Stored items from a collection
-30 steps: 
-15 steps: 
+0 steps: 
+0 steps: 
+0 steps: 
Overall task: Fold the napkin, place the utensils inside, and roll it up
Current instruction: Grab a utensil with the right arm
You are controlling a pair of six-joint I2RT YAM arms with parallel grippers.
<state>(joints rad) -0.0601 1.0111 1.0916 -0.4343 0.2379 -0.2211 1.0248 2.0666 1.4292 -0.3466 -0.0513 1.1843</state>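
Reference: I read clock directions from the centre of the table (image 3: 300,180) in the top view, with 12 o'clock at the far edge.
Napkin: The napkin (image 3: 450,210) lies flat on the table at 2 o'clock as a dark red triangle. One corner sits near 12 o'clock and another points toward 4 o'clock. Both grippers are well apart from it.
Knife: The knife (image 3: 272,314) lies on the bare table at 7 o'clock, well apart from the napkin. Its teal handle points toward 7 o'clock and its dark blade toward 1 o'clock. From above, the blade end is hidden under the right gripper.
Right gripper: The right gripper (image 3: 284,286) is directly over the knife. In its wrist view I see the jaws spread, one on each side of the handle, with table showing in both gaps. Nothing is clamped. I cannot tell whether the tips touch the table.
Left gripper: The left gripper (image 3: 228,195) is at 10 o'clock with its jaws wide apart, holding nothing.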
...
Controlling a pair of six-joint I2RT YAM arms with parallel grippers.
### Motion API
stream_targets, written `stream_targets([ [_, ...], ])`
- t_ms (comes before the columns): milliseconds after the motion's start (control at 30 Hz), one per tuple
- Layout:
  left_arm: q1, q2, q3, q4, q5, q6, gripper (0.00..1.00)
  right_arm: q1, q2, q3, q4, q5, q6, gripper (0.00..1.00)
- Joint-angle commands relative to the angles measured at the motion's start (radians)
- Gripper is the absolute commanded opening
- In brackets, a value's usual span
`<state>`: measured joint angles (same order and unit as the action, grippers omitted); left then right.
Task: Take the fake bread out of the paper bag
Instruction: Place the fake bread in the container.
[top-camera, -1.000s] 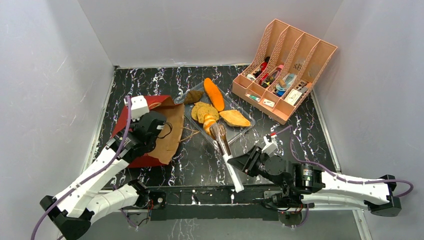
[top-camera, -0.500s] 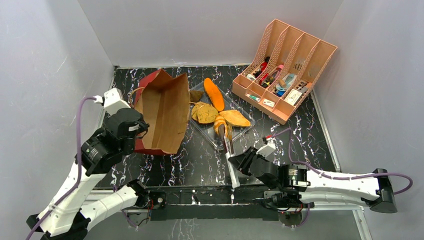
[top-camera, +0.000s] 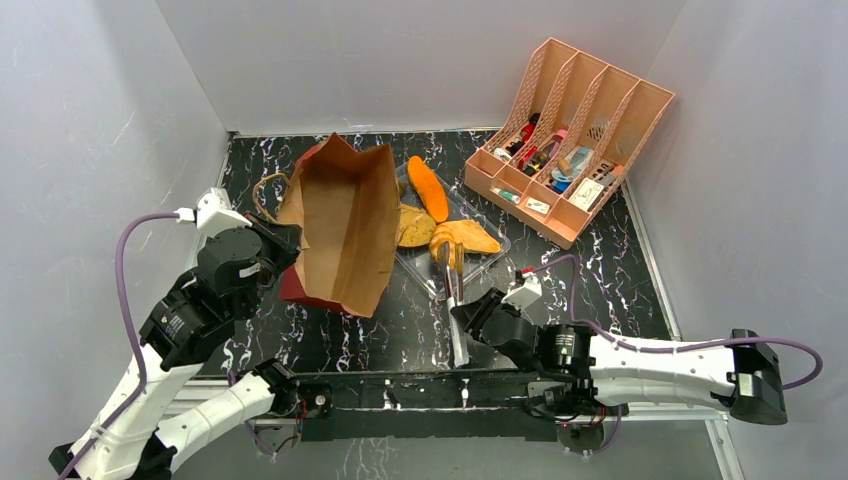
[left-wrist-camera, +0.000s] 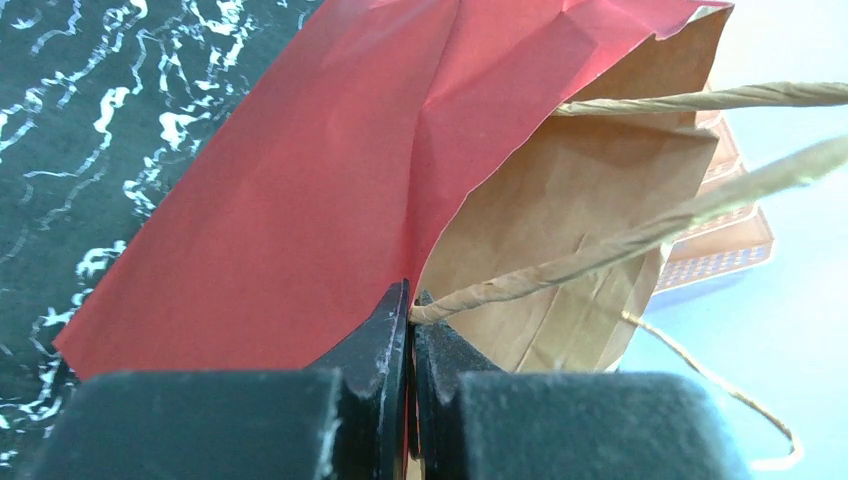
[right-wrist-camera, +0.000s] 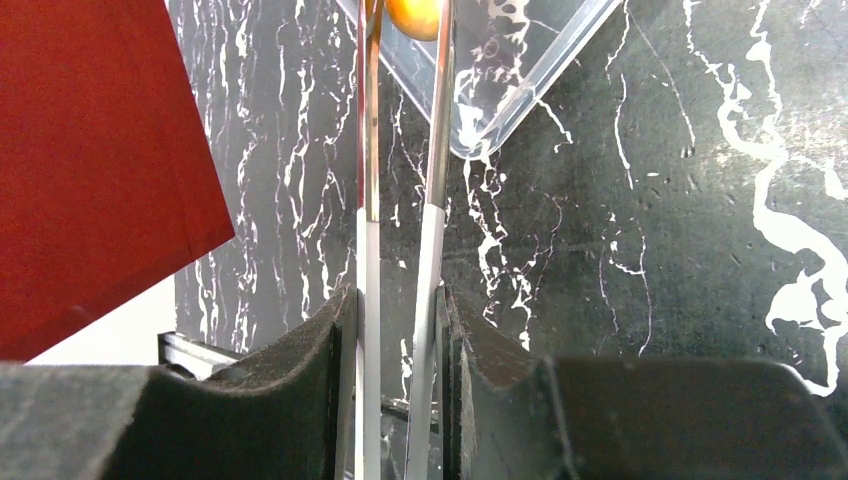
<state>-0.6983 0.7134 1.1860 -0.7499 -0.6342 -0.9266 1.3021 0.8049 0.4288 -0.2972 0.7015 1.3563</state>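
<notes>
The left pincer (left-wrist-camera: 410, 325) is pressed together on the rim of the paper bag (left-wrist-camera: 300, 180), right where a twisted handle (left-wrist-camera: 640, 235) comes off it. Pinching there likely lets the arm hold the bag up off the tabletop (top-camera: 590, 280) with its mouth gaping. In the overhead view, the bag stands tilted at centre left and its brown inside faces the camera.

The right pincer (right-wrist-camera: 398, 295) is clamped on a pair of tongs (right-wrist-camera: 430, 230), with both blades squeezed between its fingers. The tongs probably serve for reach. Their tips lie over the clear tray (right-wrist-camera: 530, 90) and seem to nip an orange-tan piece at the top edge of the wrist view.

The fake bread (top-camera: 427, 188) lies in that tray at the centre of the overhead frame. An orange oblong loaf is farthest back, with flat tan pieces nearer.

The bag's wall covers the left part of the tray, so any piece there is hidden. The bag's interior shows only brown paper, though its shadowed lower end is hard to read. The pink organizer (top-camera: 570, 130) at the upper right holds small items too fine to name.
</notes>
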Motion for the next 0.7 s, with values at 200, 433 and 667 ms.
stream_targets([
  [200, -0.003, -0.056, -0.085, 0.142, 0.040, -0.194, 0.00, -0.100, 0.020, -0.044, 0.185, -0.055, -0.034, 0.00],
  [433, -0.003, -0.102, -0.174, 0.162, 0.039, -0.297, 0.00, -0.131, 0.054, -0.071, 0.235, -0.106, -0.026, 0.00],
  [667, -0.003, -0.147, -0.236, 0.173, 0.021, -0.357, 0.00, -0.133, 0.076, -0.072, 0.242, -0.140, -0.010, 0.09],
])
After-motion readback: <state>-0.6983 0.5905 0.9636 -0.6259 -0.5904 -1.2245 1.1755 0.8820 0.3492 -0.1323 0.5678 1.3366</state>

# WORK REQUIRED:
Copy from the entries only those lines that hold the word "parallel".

# WRITTEN SOLUTION:
You are controlling a pair of six-joint I2RT YAM arms with parallel grippers.
Controlling a pair of six-joint I2RT YAM arms with parallel grippers.

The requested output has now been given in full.